Maintaining better habits in hospitality
Two weeks ago, I wrote about changing behavioural habits in the industry. Operators have their sights set on growing productivity and engagement amongst their teams with an urgency that hasn’t necessarily been there historically. As well as this, we are all looking at performing operational tasks more effectively. We want to do things quicker and better.
Of course, we have always strived for happy and busy teams in our businesses. But if we take the ongoing battle with retention and increasing labour costs and add that to the promotion of the more balanced ways of working Gen Z are attracted to, many old school operators have had to rethink the behavioural habits they teach and maintain in their restaurants and bars, for managers as well as team members.
In an ideal world, we want to foster an environment where staff know and perform best practices, which in turn creates a more engaging and positive place to work.
I also spoke about the difficulty of establishing behavioural change compared to process change, as the latter is made easier at the hands of technology. Your teams, however, cannot be programmed to maintain the best working practices that systems make easy to identify and implement. Often, we have the tools to make better decisions, but we are not in the habit of using them consistently and to their full advantage.
There is, however, a case to be made about using process change to enforce best practice habits. I have heard many managers say: “Let’s get labour cracked once and for all.” Sadly, it never seems to happen. There is slow move back to people writing rotas to suit themselves rather than the business. There is a slow move back to the costs being just a bit off, then a bit more off, until we finally sum up the energy to re-embed the habit – again.
So, the real question is, how do we reinforce positive habit change?
The answer is, by turning it into a process.
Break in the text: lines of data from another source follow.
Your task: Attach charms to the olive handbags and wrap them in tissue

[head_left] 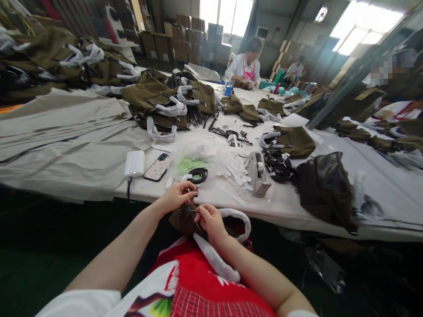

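The left hand [183, 194] has thumb and fingers pressed together on a small piece [197, 192], too small to identify; the right hand [210, 222] pinches a metal fitting [192, 211] between thumb and forefinger. That fitting sits on one olive bag [180, 221], which lies at the person's lap, just below the table edge, with two white-wrapped handles, one curving up beside the right wrist and one lying under the right forearm. Nearest on the table are one coiled black strap [198, 176], one clear plastic bag [211, 152] with something green in it, one phone [157, 167], one white box-shaped device [134, 164] with one cable [128, 187], and one grey dispenser-like tool [257, 171]. One dark-topped bag [325, 187] stands to the right; the olive bags piled behind overlap too much to count. The table [284, 200] is covered in white, with grey-beige sheets [62, 136] spread at left. Beyond, three other people, stacked cartons [190, 39], two bright window areas and one round clock [321, 14] show.
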Action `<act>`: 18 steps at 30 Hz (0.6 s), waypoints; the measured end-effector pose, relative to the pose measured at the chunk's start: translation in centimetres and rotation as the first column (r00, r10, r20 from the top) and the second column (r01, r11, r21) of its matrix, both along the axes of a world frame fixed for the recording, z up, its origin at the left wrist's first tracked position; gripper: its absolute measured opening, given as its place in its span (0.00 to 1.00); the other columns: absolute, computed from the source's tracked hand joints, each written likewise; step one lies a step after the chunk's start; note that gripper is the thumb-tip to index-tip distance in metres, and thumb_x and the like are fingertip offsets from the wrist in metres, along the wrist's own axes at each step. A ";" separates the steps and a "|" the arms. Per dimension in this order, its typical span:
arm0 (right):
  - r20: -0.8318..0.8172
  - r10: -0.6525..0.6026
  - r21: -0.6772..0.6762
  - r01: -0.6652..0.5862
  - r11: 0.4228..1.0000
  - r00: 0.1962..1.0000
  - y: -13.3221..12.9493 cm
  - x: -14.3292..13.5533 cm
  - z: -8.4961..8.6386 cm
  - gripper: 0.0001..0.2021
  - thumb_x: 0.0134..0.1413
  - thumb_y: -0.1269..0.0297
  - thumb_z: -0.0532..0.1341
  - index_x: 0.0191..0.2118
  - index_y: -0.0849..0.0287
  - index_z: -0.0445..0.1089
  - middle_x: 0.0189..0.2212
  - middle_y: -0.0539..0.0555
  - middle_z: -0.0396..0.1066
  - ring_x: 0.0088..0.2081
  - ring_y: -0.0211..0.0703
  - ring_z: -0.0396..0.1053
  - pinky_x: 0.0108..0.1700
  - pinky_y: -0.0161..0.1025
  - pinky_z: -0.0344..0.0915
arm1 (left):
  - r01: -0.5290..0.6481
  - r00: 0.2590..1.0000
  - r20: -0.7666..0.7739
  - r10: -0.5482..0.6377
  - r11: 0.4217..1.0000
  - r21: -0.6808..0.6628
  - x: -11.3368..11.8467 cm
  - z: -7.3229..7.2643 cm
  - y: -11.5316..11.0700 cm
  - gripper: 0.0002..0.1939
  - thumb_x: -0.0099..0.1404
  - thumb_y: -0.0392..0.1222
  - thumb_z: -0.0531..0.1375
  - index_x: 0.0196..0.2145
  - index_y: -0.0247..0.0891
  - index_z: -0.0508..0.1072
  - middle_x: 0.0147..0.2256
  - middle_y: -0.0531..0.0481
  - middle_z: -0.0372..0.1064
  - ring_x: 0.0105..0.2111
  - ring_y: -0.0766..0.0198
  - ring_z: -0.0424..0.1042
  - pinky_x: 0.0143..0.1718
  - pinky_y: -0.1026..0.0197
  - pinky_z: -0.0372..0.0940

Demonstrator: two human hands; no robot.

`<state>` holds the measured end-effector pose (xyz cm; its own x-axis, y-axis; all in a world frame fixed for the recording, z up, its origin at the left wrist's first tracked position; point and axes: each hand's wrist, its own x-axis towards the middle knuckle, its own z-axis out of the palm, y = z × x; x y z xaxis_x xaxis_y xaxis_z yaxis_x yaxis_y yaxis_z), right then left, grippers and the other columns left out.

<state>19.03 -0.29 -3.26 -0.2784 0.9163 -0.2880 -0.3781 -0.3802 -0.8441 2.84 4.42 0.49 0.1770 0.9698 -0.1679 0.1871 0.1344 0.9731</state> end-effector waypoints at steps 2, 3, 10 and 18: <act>0.002 0.008 0.001 -0.008 1.000 1.000 0.1 -0.1 0.0 0.16 0.44 0.50 0.65 0.28 0.59 0.68 0.15 0.47 0.68 0.12 0.28 0.47 0.16 0.31 0.38 | 0.018 0.998 0.054 -0.018 1.000 0.012 -0.1 -0.1 -0.3 0.18 0.53 0.52 0.67 0.34 0.36 0.71 0.37 0.48 0.74 0.30 0.63 0.74 0.30 0.61 0.70; 0.001 0.015 0.003 -0.015 1.000 1.000 0.1 -0.1 0.1 0.16 0.44 0.50 0.65 0.28 0.59 0.68 0.15 0.47 0.67 0.13 0.29 0.48 0.17 0.31 0.38 | 0.028 0.997 0.074 -0.030 0.999 0.019 -0.1 -0.1 -0.4 0.18 0.53 0.51 0.67 0.34 0.36 0.71 0.37 0.48 0.74 0.32 0.62 0.75 0.34 0.60 0.71; 0.039 0.044 0.005 -0.044 0.999 0.998 0.5 -0.4 -0.6 0.16 0.43 0.51 0.65 0.27 0.59 0.68 0.13 0.45 0.64 0.14 0.29 0.47 0.18 0.31 0.38 | 0.015 0.990 0.138 -0.018 1.000 0.018 0.2 -0.5 -1.1 0.22 0.57 0.51 0.64 0.45 0.35 0.73 0.37 0.47 0.73 0.36 0.60 0.74 0.38 0.57 0.71; 0.152 -0.069 0.091 0.055 0.994 0.986 0.8 -0.5 -0.6 0.14 0.42 0.55 0.66 0.31 0.59 0.68 0.20 0.47 0.68 0.18 0.32 0.57 0.21 0.30 0.53 | 0.014 0.986 -0.165 0.010 0.990 0.140 0.1 0.8 -1.5 0.19 0.57 0.57 0.61 0.37 0.38 0.76 0.33 0.46 0.79 0.34 0.56 0.77 0.37 0.58 0.73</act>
<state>18.57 0.48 -3.88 -0.1786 0.9535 -0.2428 -0.2606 -0.2838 -0.9228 2.96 2.93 1.32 0.1603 0.9854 -0.0572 0.3470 -0.0020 0.9379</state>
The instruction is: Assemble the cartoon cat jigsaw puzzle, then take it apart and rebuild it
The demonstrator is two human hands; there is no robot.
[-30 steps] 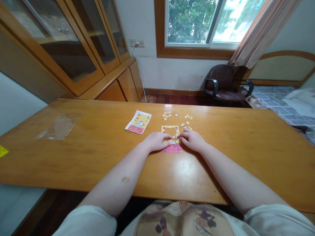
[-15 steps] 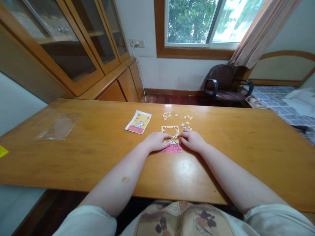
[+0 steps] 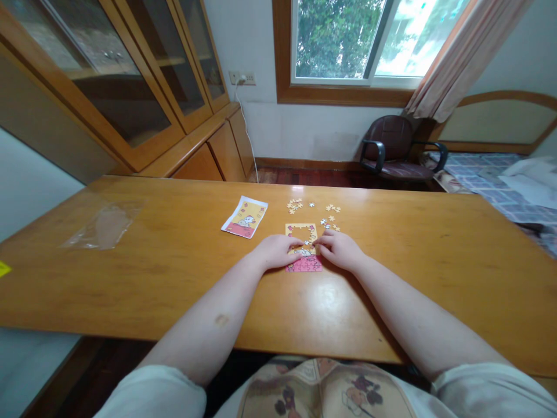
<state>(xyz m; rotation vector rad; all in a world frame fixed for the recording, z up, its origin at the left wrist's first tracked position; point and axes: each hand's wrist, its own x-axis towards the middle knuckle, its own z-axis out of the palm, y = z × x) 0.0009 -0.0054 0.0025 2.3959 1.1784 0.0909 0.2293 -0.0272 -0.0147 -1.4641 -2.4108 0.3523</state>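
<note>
Your left hand rests at the puzzle's nine o'clock side, its thumb and forefinger spread apart over the surface, with nothing visibly pinched between them. Your right hand sits at three o'clock, fingers curled and tips at the inner edge; whether they grip a piece, you can't tell from this view. A whitish piece lies between your two forefingers. The left hand seems placed to steady the sheet, leaving the right free for fine fitting.

The puzzle lies flat on the table, straight ahead of you at twelve o'clock. Its lower part is pink, with a white figure above it, partly covered by your fingers; yellow borders climb both sides and close across the top, with reddish marks in the corners. Inside them is a jagged-edged gap showing bare wood.

From the puzzle, loose pieces scatter between eleven and one o'clock, presumably spread out for easy picking. The matching printed picture lies at ten, probably set there for reference, and a clear plastic bag lies farther off, between nine and ten.
</note>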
Take the habit of writing a shift planner as an example. It’s the most important document of the day; it records what everyone is doing, helps them to stay busy and focused, and drives team behaviour as well as customer service. But, as a discipline, it is scarcely ever trained, and never really enforced.
It seems to me that the only way for vital activities like this to not end up in the ‘too difficult’ box, is to turn them into a measured and automated process.
Embedding processes is an ongoing effort. We need to be regularly monitoring the adoption of these new processes; we need to make sure they remain relevant and effective, and we need to recognise and reward people who adhere to them.
Software makes all of these things possible. That’s the great advantage of it. Once you commit to excellence, it will become a part of your business.